2. The roller press of claim 1, wherein the frame comprises: an
upper frame portion having a plurality of holes positioned to align
the locations of the crankshaft, first roller and second roller;
and a lower frame portion configured to interlock with the top
frame portion, and having a plurality of holes configured to align
with the plurality of holes in the upper frame portion when the
upper frame portion is interlocked with the lower frame
portion.
3. The roller press of claim 1, wherein the frame is configured to
position the first roller substantially a predetermined distance
from the second roller, the predetermined distance based on a
working height of an associated template.
4. The roller press of claim 1, wherein the frame is configured to
locate the axis of the first and second rollers within a tolerance
varying less than approximately 0.010 inch.

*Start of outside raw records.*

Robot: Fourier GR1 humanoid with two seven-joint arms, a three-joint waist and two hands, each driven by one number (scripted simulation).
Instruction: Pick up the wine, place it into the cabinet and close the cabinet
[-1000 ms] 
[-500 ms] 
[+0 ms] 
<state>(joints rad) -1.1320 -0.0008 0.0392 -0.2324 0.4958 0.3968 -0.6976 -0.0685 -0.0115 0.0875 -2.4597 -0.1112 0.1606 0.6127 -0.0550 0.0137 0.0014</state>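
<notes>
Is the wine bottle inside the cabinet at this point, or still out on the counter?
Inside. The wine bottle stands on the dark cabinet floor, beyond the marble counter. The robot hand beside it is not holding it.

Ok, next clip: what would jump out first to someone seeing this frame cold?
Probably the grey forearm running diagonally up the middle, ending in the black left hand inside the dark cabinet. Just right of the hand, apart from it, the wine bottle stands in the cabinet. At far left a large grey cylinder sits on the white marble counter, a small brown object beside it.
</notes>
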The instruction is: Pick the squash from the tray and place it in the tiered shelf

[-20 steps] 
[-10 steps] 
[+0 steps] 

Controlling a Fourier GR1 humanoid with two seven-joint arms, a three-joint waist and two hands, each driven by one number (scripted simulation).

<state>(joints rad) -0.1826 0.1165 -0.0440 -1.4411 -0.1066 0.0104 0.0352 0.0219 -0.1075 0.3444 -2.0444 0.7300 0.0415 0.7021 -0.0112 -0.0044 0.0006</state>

5. The roller press of claim 1, further comprising: a pinion gear
with gear teeth positioned on the crankshaft; and a drive gear with
gear teeth positioned on the first roller shaft and coupled to the
pinion gear, the drive gear having at least four times the number
of gear teeth of the pinion gear.
6. The roller press of claim 1, further comprising: a drive gear
positioned on the first roller shaft and configured to rotate based
on the rotation of the crankshaft; a first roller gear positioned
on the first roller shaft; and a second roller gear positioned on
the second roller shaft coupled to the first roller gear, and
configured to rotate in a substantially opposite direction of the
first roller gear.
7. The roller press of claim 1, further comprising a feed surface
configured to align a work piece with a space between the first and
second rollers.
8. The roller press of claim 1, further comprising a cover
configured to substantially cover the crankshaft and first and
second rollers, the cover having at least one opening substantially
aligned with a working area between the first and second
rollers.
9. The roller press of claim 1, wherein the suction base comprises:
at least one resilient material covering at least a portion of a
bottom of the suction base; and a lever coupled to the resilient
material and configured to displace a portion of the resilient
material so as to produce a partial vacuum beneath the suction
base.
10. The roller press of claim 9, wherein the resilient material
substantially covers all of a substantially rectangular bottom of
the suction base.
11. The roller press of claim 9, wherein the resilient material
substantially covers all of a substantially oval bottom of the
suction base.
12. A roller press comprising: a frame; a crankshaft supported by
the frame and configured to receive a first rotational force; a
pinion gear positioned near a first end of the crankshaft; a first
roller supported by the frame and having a first roller shaft; a
drive gear positioned on the first roller shaft and coupled pinion
gear to rotate the first roller shaft based on a rotation of the
crankshaft; a first roller gear positioned on the first roller
shaft; a second roller supported by the frame and having a second
roller shaft; a second roller gear positioned on the second roller
shaft and coupled to the first roller gear and configured to rotate
synchronized to the rotation of the first roller; and a suction
base coupled to the frame and configured to stabilize the roller
press by applying a partial vacuum on at least a portion of the
suction base.
13. The roller press of claim 12, wherein the first roller gear is
positioned on the first roller shaft substantially opposite the
drive gear.
14. The roller press of claim 12, wherein the drive gear is
configured to rotate completely at least four times for each
complete rotation of the drive gear.
15. The roller press of claim 12, wherein the suction base
comprises a substantially rectangular suction base.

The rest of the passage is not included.